Robert was a Purdue-educated engineer. He took his younger brother's entrepreneurial vision and designed and built the manufacturing facilities needed to expand the company. The primary manufacturing plant for Life Savers was located in Port Chester, New York, a local landmark replete with a Life Savers motif cast into the cornice. Robert led the company as its chief executive officer and primary shareholder for more than 40 years, until selling the company in the late 1950s.

By 1919, six other flavors (Wint-O-Green, Cl-O-Ve, Lic-O-Rice, Cinn-O-Mon, Vi-O-Let and Choc-O-Late) had been developed, and these remained the standard flavors until the late 1920s. In 1920, a new flavor called Malt-O-Milk was introduced. This flavor was received so poorly that it was discontinued after only a few years. In 1925, the tinfoil was replaced with aluminum foil.

Noble promoted the candy at the cash registers of saloons, cigar stores, drug stores, barber shops, and restaurants. He had the candy placed, with a five-cent price, near the cash register.

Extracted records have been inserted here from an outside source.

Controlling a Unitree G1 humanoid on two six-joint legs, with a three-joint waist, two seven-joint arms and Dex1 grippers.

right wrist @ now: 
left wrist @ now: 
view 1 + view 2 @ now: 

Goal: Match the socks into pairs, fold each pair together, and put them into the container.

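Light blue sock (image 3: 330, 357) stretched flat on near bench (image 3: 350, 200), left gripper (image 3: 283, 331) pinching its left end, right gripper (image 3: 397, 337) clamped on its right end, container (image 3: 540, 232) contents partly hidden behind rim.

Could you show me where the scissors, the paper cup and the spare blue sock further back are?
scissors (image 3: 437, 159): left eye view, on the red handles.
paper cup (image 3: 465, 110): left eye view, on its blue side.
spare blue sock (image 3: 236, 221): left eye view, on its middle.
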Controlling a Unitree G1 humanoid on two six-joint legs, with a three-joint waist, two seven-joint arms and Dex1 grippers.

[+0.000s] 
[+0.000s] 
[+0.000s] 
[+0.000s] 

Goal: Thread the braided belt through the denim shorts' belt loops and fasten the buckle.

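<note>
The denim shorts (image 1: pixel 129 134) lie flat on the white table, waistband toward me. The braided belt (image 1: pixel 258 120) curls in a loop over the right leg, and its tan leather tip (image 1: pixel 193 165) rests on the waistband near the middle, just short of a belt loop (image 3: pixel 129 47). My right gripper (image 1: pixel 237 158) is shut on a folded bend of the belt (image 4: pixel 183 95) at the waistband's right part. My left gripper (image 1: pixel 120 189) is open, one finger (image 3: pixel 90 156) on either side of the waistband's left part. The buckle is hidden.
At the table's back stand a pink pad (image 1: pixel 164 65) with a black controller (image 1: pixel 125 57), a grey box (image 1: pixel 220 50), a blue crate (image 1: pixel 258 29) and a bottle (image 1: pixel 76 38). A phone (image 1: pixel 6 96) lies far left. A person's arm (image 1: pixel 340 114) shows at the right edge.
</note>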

In 1921, the company began to produce solid fruit drops. In 1925, technology improved to allow a hole in the center of the fruit candies. These were introduced as the "fruit drop with the hole" and came in Orange, Lemon and Lime, each of which was packaged in its own separate rolls. In contrast to the opaque white mints previously produced by the company, these new candies were crystal-like in appearance. These new flavors quickly became popular with the public. Four new flavors were quickly introduced: anise, butter rum, cola, and root beer, which were made in the clear fruit drop style. Other than butter rum, which remains in the brand's lineup of flavors, these did not prove to be as popular as the three original fruit drop flavors. In 1931, the Life Savers "Cough Drop" was introduced with menthol, but it was not successful. In 1931, rolls of pineapple and cherry fruit drops were also introduced. As the public response proved positive for these, a new variety of mint called Cryst-O-Mint, made in this same crystal-like style, was introduced in 1932. In 1935, the classic "Five Flavor" rolls were introduced, offering a selection of five different flavors (pineapple, lime, orange, cherry, and lemon) in each roll. This flavor lineup was unchanged for nearly 70 years, until 2003, when three of the flavors were replaced in the United States, making the rolls pineapple, cherry, raspberry, watermelon, and blackberry. However, orange was subsequently reintroduced and blackberry was dropped. The original five-flavor lineup is still sold in Canada. In the late 1930s and early 1940s, four new mint flavors were introduced: Molas-O-Mint, Spear-O-Mint, Choc-O-Mint and Stik-O-Pep.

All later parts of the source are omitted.